INSTRUCTIONS TO FOLLOW:
Reproduce exactly only the lines from the line that holds "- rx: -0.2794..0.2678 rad" to the line that holds "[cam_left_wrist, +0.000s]", inclusive, in the listing below, and please leave out every picture.

START DATA FOR THE TASK

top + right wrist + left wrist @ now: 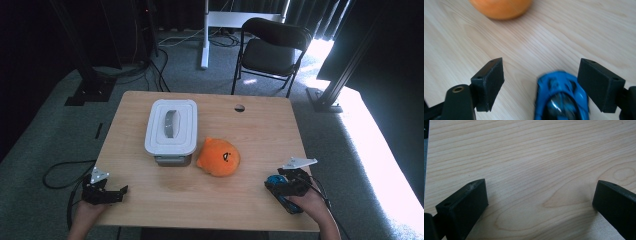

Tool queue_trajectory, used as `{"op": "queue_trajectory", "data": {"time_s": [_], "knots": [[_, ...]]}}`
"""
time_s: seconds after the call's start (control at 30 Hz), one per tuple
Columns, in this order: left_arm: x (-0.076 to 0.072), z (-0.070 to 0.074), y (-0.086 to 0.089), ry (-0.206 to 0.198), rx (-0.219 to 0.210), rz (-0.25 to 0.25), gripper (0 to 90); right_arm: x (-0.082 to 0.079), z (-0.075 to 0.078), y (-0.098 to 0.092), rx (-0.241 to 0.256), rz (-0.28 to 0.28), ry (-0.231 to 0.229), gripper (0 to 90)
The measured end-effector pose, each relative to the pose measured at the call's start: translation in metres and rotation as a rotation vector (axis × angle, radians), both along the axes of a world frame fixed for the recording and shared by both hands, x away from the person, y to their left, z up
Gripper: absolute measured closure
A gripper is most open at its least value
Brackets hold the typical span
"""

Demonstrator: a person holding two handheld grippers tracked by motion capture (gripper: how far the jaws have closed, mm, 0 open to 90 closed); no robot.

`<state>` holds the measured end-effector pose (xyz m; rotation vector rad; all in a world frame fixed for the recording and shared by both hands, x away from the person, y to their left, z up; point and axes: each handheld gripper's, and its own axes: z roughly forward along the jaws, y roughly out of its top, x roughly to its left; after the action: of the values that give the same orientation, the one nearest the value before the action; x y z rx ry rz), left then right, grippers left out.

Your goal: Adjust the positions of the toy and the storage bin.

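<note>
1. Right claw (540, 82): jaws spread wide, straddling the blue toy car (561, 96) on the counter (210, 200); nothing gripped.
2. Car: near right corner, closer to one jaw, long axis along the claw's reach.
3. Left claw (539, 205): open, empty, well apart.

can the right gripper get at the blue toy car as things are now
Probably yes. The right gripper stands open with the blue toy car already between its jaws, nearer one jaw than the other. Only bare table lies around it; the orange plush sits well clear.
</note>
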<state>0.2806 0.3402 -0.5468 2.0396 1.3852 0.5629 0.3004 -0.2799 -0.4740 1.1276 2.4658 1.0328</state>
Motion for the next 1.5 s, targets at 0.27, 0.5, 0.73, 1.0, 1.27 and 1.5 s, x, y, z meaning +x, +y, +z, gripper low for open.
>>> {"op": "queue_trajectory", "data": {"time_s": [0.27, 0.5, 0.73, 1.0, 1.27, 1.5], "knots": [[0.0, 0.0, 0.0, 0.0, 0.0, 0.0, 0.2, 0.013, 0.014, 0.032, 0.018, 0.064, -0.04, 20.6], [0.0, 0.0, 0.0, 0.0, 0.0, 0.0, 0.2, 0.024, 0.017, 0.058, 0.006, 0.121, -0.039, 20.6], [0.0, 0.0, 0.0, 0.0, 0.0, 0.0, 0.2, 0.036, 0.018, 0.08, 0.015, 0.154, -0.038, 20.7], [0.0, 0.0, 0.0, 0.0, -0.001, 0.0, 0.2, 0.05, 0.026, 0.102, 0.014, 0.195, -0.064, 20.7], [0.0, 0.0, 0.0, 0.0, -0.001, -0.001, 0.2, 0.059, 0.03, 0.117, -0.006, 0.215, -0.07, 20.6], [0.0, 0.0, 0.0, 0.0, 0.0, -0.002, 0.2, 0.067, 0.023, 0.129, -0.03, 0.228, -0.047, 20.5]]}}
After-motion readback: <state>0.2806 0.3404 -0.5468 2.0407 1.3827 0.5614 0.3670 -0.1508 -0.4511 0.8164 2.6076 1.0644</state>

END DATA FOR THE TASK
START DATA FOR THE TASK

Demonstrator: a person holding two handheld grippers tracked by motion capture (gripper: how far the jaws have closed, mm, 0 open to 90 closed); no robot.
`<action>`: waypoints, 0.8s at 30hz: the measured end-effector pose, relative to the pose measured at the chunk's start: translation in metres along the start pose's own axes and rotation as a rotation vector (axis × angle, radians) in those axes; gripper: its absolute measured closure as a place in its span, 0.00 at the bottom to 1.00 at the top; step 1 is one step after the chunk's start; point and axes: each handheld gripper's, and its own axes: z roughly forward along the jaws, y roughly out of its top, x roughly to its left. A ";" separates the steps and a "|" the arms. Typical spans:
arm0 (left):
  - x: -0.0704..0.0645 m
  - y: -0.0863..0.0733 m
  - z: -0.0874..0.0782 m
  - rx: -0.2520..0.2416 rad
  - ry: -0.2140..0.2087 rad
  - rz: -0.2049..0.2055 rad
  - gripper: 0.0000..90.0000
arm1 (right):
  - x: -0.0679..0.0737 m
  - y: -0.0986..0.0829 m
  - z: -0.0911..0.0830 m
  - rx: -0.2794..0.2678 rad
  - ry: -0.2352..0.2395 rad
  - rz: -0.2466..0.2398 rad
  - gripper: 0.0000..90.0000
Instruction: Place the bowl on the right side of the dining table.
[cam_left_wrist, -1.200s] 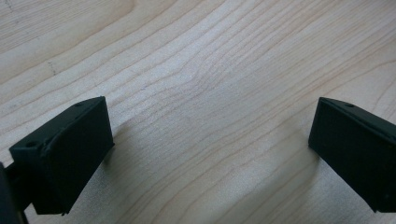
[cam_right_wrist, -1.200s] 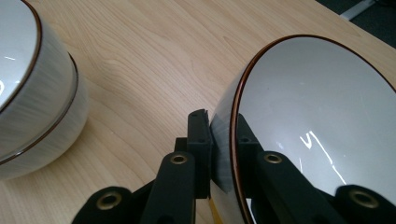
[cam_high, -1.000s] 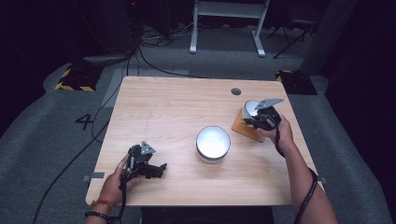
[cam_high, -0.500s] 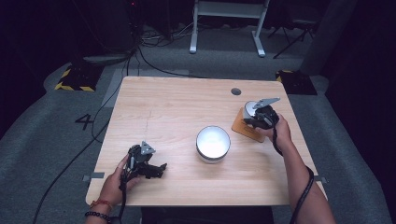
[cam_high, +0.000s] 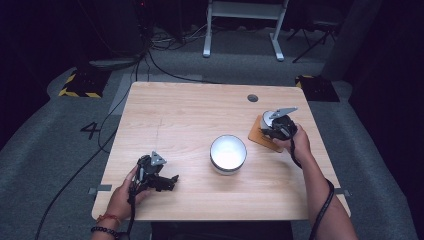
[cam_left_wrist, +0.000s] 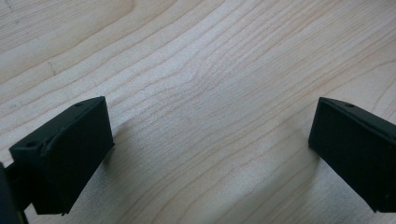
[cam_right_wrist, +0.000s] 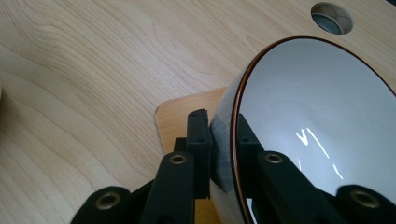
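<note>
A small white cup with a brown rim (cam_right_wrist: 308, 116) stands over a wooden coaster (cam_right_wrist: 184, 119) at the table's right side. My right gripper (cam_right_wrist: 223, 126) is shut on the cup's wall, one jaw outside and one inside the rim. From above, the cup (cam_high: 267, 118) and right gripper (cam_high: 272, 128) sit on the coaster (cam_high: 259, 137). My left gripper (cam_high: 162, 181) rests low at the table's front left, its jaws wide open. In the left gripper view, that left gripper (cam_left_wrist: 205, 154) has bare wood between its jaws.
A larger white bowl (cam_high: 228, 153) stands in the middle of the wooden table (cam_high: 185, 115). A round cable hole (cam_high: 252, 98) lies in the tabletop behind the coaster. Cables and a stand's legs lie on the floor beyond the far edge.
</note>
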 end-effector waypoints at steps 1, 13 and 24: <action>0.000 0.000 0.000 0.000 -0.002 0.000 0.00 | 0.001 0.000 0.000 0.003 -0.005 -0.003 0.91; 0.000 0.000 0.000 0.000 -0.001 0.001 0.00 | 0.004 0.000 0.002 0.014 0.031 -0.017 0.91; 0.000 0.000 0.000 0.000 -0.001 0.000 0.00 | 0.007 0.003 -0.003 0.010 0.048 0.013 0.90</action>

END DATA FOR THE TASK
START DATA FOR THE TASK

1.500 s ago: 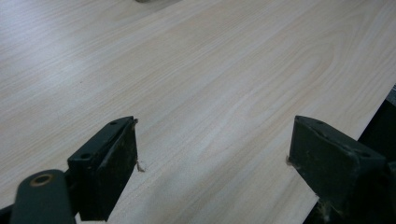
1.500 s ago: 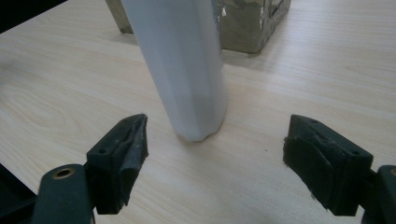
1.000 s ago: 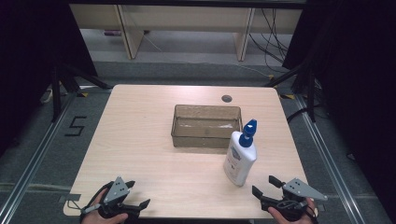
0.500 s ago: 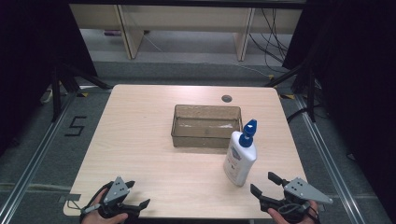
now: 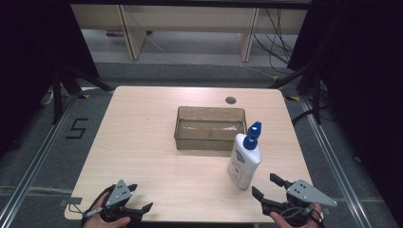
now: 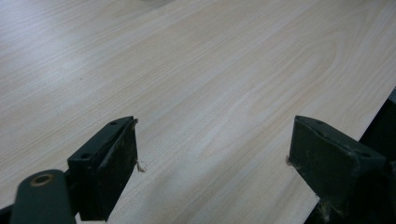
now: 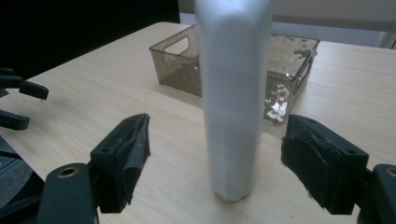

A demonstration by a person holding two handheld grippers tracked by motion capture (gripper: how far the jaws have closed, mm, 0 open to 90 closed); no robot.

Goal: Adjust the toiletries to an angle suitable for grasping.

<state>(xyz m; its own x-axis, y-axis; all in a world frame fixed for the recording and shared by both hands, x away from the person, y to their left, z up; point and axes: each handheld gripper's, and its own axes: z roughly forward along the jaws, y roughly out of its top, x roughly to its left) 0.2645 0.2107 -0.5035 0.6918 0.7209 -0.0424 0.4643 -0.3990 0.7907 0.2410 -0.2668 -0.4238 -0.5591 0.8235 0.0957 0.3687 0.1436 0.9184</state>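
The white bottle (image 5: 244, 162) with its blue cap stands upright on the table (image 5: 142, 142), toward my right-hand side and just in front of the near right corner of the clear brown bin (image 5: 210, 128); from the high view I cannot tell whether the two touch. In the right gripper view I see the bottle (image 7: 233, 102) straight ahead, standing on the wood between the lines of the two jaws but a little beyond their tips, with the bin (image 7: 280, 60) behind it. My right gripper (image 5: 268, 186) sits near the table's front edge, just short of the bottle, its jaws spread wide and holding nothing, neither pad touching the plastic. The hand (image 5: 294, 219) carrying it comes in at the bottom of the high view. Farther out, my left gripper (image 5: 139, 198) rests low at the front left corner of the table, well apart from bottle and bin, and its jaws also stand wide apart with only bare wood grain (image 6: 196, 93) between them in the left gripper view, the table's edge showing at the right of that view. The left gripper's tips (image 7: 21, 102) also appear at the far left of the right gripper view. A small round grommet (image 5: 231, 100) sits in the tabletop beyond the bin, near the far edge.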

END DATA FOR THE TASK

ANSWER SECTION:
  - rx: -0.2794..0.2678 rad
  - ry: -0.2352..0.2395 rad
  - rz: -0.2466..0.2398 rad
  - gripper: 0.0000..90.0000
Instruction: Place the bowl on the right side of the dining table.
[cam_left_wrist, -1.200s] 
[cam_right_wrist, -1.200s] 
[cam_high, -1.000s] 
[cam_high, -0.500s] 
[cam_high, +0.000s] 
[cam_left_wrist, +0.000s] 

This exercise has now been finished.